Sony WH-1000XM5 Review: The ANC King or Overpriced Hype?
A deep dive into Sony WH-1000XM5 Headphones.
Let's cut the crap: Sony's WH-1000XM5 are the best noise-cancelling headphones you can buy, but they're not perfect, and you're probably paying for features you'll never use.
I've been testing premium headphones for over a decade, and I've seen countless "game-changers" that turned out to be marketing fluff. The XM5s are different—they're legitimately excellent, but Sony's obsession with "smart features" creates some annoying quirks. I was on a 14-hour flight to Tokyo last month, and the XM5s saved my sanity by drowning out a screaming baby three rows back. But when I tried to quickly adjust the ANC on the touch panel mid-flight, it lagged like a 2005 smartphone. That's the XM5 experience in a nutshell: world-class performance with occasional software-induced frustration.
The Meat: Where the XM5s Actually Matter
1. Noise Cancellation: The Unbeatable Beast
Sony's ANC is simply in another league. While competitors like Bose QC45 and Apple AirPods Max offer great cancellation, the XM5s adapt to your environment with scary precision. Walking through a busy airport? It kills the low rumble of jet engines. In a noisy coffee shop? It intelligently focuses on human chatter. The difference isn't subtle—it's about 15-20% more effective than anything else at this price point.
2. That Godawful Carrying Case
Who at Sony thought this was acceptable? The XM5s don't fold flat like the XM4s, so they created this bulky, awkward case that looks like a pregnant turtle. It's 30% larger than the XM4 case, barely fits in my backpack's laptop sleeve, and the zipper feels cheap. For $400 headphones, this is embarrassing. I almost left them at security because the case wouldn't fit back in my bag quickly.
3. Battery Life vs. Smart Features
Sony claims 30 hours, but that's with ANC off and no LDAC. With everything turned on (why wouldn't you?), you get about 24 hours—still excellent, but not class-leading. The "Speak-to-Chat" feature that pauses music when you talk? It activates when you cough, laugh, or sigh too deeply. I disabled it after two days.
💡 Pro Tip: Go into the Sony Headphones app and disable "Adaptive Sound Control" immediately. This feature tries to guess where you are and adjust settings automatically, but it's consistently wrong. Manually setting your ANC/ambient sound profiles gives you much better control and saves battery.

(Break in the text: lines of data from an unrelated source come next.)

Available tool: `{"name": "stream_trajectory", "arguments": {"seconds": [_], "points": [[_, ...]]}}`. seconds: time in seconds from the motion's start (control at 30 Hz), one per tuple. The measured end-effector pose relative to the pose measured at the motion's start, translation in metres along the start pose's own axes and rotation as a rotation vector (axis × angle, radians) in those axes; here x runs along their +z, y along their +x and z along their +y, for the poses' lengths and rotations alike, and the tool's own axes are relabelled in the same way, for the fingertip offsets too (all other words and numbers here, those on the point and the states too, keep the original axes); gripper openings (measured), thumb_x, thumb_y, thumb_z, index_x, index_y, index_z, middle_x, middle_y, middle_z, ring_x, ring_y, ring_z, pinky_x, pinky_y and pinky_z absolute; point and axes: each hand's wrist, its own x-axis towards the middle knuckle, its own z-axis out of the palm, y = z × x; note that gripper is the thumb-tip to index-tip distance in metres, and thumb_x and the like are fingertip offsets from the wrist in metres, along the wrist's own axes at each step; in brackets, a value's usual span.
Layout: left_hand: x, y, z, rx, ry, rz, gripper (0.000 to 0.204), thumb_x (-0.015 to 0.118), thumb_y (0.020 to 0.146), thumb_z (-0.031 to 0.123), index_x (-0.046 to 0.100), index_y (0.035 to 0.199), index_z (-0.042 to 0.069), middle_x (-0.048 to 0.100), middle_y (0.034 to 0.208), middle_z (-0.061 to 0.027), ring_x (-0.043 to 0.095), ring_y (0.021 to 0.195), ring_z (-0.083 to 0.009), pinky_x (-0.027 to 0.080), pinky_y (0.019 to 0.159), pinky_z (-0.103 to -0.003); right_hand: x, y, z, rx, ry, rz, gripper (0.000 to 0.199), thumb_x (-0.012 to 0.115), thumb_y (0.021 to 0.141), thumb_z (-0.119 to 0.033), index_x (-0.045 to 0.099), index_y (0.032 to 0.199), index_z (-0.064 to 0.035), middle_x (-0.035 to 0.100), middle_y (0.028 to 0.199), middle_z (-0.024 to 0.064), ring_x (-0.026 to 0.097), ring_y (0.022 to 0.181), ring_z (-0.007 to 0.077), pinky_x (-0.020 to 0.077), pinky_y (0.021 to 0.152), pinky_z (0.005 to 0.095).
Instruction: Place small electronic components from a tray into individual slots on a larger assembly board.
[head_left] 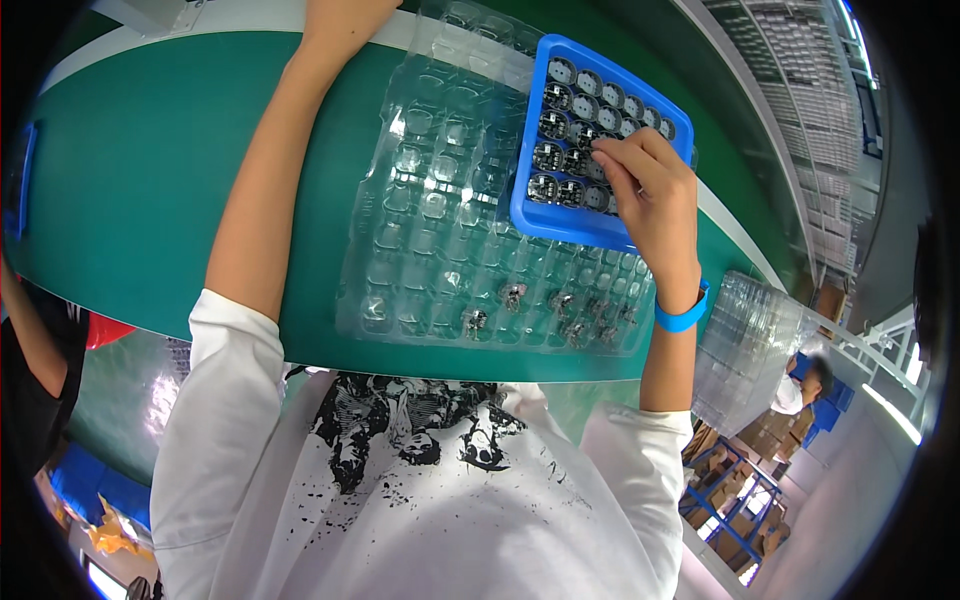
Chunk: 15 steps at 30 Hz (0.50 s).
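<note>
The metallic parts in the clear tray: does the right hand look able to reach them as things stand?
Probably yes: the right hand is at the blue tray, and the metallic parts lie nearer the body in the clear tray, seemingly uncovered. Only the blue tray's wall seems in between.

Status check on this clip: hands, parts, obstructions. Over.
Right hand over blue tray, fingers at the round parts, grip unclear. Left hand at top edge, partly out of frame. Right hand covers some parts; blue tray overlaps clear plastic tray.
</note>
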Motion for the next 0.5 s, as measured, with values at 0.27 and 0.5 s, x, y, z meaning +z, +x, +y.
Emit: {"name": "stream_trajectory", "arguments": {"seconds": [0.27, 0.5], "points": [[0.0005, 0.0011, -0.003, 0.0, -0.013, 0.003, 0.017, 0.054, 0.09, 0.007, 0.067, 0.09, -0.004, 0.064, 0.065, -0.0138, 0.064, 0.057, -0.0194, 0.05, 0.055, -0.033, 0.004, 0.0071, 0.0055, -0.055, -0.023, -0.016, 0.01, 0.071, 0.082, 0.001, 0.071, 0.091, 0.0013, 0.059, 0.077, 0.0097, 0.057, 0.063, 0.023, 0.0438, 0.057, 0.033], [-0.0005, -0.0003, -0.0029, 0.056, 0.006, 0.073, 0.016, 0.054, 0.09, 0.006, 0.067, 0.091, -0.003, 0.062, 0.064, -0.0136, 0.063, 0.057, -0.0195, 0.048, 0.055, -0.033, 0.007, 0.01, 0.003, -0.063, -0.035, -0.058, 0.009, 0.071, 0.081, 0.0, 0.07, 0.09, 0.0016, 0.059, 0.077, 0.0111, 0.057, 0.064, 0.0252, 0.0445, 0.058, 0.0349]]}}
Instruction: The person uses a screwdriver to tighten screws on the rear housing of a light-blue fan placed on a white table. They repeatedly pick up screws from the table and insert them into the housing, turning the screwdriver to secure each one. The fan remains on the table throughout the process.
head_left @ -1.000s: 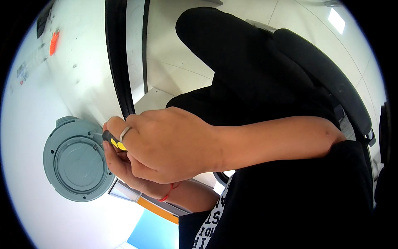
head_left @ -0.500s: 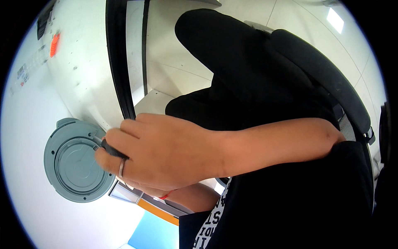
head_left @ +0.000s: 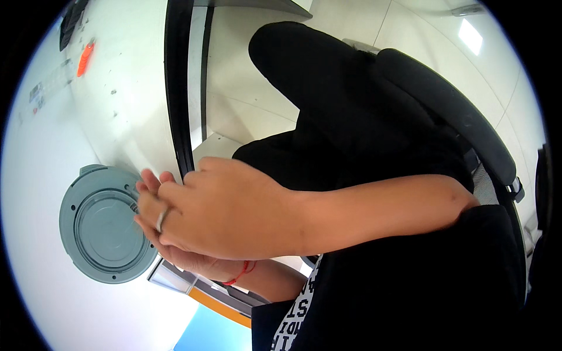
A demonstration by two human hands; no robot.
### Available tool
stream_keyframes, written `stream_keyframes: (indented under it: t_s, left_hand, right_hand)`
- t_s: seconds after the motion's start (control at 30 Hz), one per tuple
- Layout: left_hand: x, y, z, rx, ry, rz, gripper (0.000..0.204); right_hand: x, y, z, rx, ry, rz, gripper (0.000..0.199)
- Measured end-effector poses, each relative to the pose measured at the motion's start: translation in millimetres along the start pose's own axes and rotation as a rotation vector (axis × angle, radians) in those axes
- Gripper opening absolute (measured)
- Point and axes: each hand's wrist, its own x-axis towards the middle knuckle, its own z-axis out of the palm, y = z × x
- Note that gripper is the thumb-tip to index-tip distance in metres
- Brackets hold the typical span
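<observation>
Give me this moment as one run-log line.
right hand: over left hand, grip hidden | grey round part: partly covered by hands | orange object: on white tabletop

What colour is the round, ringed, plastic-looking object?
The round object is greyish blue-green, best in head view.

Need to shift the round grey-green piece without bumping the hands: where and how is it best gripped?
Probably pinch the outer rim of the round grey-green piece, coming from the person's left. That side is bare, while the right hand and left hand overlap its right edge in view. The broad, ringed middle seems harder to pinch.
</observation>
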Motion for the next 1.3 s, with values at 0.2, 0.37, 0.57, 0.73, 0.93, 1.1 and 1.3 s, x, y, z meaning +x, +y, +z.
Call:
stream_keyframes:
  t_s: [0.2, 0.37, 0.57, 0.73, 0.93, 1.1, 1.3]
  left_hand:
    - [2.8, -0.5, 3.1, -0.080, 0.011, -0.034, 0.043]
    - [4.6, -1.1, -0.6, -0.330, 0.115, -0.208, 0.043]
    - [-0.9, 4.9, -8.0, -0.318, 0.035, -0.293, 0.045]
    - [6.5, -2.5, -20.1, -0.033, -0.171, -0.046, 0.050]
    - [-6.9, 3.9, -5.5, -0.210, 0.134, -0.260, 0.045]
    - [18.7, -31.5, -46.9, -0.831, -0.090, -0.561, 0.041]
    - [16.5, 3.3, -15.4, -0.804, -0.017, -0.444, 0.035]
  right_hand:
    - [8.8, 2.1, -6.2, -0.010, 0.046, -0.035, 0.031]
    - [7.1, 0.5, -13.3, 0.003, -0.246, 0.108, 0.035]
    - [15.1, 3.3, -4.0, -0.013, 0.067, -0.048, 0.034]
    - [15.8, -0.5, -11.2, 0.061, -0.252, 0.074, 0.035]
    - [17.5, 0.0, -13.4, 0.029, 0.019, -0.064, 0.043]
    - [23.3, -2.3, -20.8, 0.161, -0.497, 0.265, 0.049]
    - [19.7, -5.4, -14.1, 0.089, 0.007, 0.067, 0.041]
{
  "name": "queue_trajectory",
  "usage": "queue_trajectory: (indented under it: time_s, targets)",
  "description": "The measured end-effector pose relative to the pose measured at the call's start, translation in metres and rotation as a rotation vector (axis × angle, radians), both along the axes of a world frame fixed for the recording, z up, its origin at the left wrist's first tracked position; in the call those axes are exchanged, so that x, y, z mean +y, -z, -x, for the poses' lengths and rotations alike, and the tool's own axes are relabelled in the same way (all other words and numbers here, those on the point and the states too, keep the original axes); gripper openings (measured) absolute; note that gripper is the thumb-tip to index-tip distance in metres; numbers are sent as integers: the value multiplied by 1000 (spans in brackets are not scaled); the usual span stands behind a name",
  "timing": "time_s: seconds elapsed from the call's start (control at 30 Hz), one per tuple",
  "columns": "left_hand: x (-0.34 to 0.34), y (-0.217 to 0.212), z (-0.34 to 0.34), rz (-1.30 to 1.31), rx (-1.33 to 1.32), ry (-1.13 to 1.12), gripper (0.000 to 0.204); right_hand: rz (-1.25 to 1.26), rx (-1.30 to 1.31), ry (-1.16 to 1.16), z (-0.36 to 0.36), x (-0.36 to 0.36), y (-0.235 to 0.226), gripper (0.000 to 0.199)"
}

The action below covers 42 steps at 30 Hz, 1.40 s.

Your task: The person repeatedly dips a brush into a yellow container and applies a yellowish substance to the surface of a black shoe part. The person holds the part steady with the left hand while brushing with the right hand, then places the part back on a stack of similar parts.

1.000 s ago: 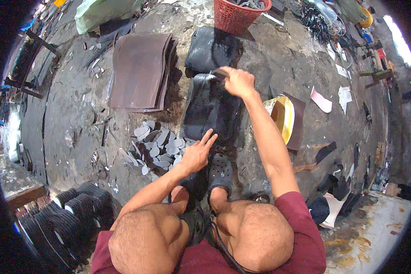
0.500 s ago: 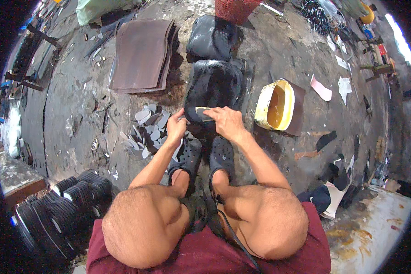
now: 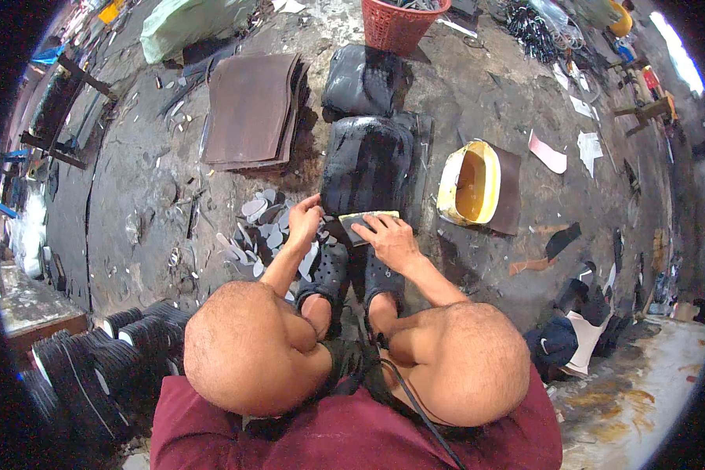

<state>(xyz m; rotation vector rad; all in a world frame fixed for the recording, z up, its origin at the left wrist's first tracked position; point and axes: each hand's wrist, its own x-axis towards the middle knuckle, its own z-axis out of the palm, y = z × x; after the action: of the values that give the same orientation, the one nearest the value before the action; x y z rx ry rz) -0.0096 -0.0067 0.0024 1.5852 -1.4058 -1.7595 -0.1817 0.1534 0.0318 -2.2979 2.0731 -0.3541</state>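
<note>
Grimy workshop floor [image 3: 157, 180] spreads under a glossy black rubber sheet [image 3: 368, 160]. At the sheet's near edge the right hand [image 3: 392, 239] presses a flat pale scraper [image 3: 366, 218] down with fingers spread, while the left hand [image 3: 304, 219] pins the sheet's left corner, fingers curled. Right of the sheet sits a yellow glue tub [image 3: 470, 182].

Two hands, left hand [image 3: 304, 222] and right hand [image 3: 392, 240], one flat scraper [image 3: 366, 220], one yellow tub [image 3: 468, 182] right of centre, one red basket [image 3: 399, 23] up top, two dark clogs [image 3: 325, 270].
</note>
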Motion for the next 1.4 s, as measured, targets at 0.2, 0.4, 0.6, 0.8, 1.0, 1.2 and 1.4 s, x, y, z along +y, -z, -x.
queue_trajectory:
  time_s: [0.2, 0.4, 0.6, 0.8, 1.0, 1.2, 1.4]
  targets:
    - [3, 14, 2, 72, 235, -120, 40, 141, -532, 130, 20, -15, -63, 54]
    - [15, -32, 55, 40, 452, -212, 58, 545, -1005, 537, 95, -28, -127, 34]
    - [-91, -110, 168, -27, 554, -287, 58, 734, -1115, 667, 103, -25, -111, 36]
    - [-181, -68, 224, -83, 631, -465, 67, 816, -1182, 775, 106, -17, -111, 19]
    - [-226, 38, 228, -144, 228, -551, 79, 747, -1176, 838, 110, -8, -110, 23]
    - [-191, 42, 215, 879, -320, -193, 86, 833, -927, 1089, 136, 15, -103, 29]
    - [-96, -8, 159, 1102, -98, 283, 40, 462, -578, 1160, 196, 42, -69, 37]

The Data: How They Stack Up
| Feature | Sony WH-1000XM5 | Bose QuietComfort Ultra | Apple AirPods Max | Sennheiser Momentum 4 |
|---|---|---|---|---|
| Price | $399 | $429 | $549 | $349 |
| ANC Quality | Best in class | Excellent (close 2nd) | Very Good | Good |
| Battery Life | 30 hrs (24 hrs real use) | 24 hrs | 20 hrs | 60 hrs (beast!) |
| Sound Profile | Warm, bass-forward | Balanced, clean | Precise, analytical | Natural, detailed |
| Biggest Annoyance | Non-folding design & case | Price hike for minimal gains | Weight & $549 price tag | Plastic feels cheap |
The Verdict
Buy the Sony WH-1000XM5 if: You travel frequently, prioritize noise cancellation above all else, and don't mind the bulky case. They're worth every penny for frequent flyers and open-office workers.
Avoid them if: You need headphones that fold compactly, prefer neutral sound over bass-heavy, or want the absolute best battery life (get the Sennheiser Momentum 4 instead).
The XM5s aren't perfect, but their ANC is so far ahead that everything else feels like a compromise. Just be prepared to deal with Sony's occasionally frustrating software decisions.